The mayor began to panic. He called the doctor who told him he was not an expert in socio-economics, but wouldn't it be sensible to finish the job now that he had started it? The doctor's own research now suggested that there was no cure for craziness stronger than the right motivation, perhaps what was called for was the combination of a financial carrot and a legislative stick? The mayor was slightly disturbed by the odd tone of the doctor's but nevertheless he took his advice, having no-one to ask for a second opinion (never having made, he realised now, any political firiends to speak of). So, mindful of the six week deadline, he bypassed the normal rules and procedures to pass a law requiring all crazy people to attend for registration at the Town Hall at 10 a.m. prompt, where they were to be allocated their places on an intensive self-help course in return for a package of incentives including a certificate of employability and a range of tax breaks and accumulative benefits to look forward to in their retirement.


The next morning the town was gridlocked as what seemed to be the entire population marched noisily and enthusiastically from several rallying points towards the Town Hall, some led by college students waving the banners of the Crazy And Proud Brigade, some by striking workers demanding Equal Rights With The Insane, and some by a coalition of nurses and schoolteachers carrying home-made placards urging a National Campaign for Health and Sanity in the Workplace. As diverse as their passions and causes were they converged in the town square with one intention : to protest the injustices visited upon them by the mayor and to reassert the will of the people in what was, after all, their town. In short, if anyone was mad it was the mayor.

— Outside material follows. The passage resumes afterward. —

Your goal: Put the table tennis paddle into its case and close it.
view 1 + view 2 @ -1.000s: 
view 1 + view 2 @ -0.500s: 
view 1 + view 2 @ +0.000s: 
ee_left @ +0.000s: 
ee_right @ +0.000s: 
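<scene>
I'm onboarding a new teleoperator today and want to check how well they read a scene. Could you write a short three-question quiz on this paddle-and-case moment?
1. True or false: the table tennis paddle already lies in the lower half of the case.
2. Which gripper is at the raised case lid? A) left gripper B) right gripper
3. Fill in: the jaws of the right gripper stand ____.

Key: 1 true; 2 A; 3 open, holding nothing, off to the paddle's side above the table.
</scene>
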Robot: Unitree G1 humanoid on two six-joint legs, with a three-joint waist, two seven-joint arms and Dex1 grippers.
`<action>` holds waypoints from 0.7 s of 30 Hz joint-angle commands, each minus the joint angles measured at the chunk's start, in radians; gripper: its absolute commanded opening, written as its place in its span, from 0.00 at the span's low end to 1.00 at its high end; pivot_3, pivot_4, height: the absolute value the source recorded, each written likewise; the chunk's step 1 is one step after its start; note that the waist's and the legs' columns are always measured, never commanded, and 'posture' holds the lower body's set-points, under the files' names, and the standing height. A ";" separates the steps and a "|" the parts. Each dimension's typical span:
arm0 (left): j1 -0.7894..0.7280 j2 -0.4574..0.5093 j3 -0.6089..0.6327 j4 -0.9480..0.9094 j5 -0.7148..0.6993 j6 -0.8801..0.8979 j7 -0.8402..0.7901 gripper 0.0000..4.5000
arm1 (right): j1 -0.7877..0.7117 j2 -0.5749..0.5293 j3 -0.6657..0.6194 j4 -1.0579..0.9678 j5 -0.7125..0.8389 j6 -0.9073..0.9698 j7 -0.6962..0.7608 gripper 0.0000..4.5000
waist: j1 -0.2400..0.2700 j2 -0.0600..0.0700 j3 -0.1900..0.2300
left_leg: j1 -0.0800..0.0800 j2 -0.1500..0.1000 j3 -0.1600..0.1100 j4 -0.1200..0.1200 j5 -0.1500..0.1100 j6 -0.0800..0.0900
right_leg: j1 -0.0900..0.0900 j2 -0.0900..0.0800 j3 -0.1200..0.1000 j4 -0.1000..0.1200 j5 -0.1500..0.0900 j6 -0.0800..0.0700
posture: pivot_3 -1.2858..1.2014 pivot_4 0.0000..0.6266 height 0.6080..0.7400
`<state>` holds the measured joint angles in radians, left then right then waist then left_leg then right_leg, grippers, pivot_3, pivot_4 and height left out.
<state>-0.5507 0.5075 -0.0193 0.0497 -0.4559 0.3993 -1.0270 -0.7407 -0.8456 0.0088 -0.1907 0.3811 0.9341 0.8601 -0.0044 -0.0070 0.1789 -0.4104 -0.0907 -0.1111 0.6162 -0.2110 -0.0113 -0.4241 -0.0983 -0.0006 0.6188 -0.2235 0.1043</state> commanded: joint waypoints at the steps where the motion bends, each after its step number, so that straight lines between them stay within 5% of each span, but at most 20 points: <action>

The mayor stepped out onto the sensibly low-set balcony to a cacophony of blaring horns and heckling shouts and a great hammering of placards and try as he might to make himself heard he could not carry his voice above the din. At 9.55 he asked the Chief of Police to fire above the heads of the crowd to gain their attention. At 9.56 the Police Chief ordered his men to do so. At 9.57 there was a memorable moment of silence in the square that people would talk of, with awe, for years to come - it was a moment so immaculately clear in it's implications that no-one present would have cared a hoot, if asked, about how crazy or sane they were, a moment when they all understood their part in something big. At 9.58 a scene of utter anarchy erupted in the square as the crowd surged in all directions, the police pushing back and everyone pushing into one another, then a rallying cry and a rush by the crowd towards the balcony (sensibly low). The mayor was dragged off and beaten to a pulp before the Police Chief ordered his men to aim to disable and the crowd began a series of running battles with the police that only ended when the Governmental Guards arrived with humvees and a platoon of SAS specially trained in urban warfare and counterinsurgency tactics.


When he came to he was surprised to see his mother's backward facing shoes little more than a foot from his face. He looked up at her crazy old mischievous eyes and wept like an infant. His brothers helped him to his feet, carefully turning his shoes around for him, and together they left the town.


The mayor asked his mother if she forgave him for disowning her. She replied that you can't help the way you walk. He asked if she had ever considered Insanity Therapy. She laughed hysterically at his crazy talk. "One more question, Mother, was I crazy to want a cure?" "You know that doctor?" his mother asked by way of reply, "I called to see you about him. It was the only sensible thing I ever did. You weren't in. He's your father. Batty as a fruit cake he is, always has been."


They didn't stop laughing until their bellies ached, then they cried the rest of the way home.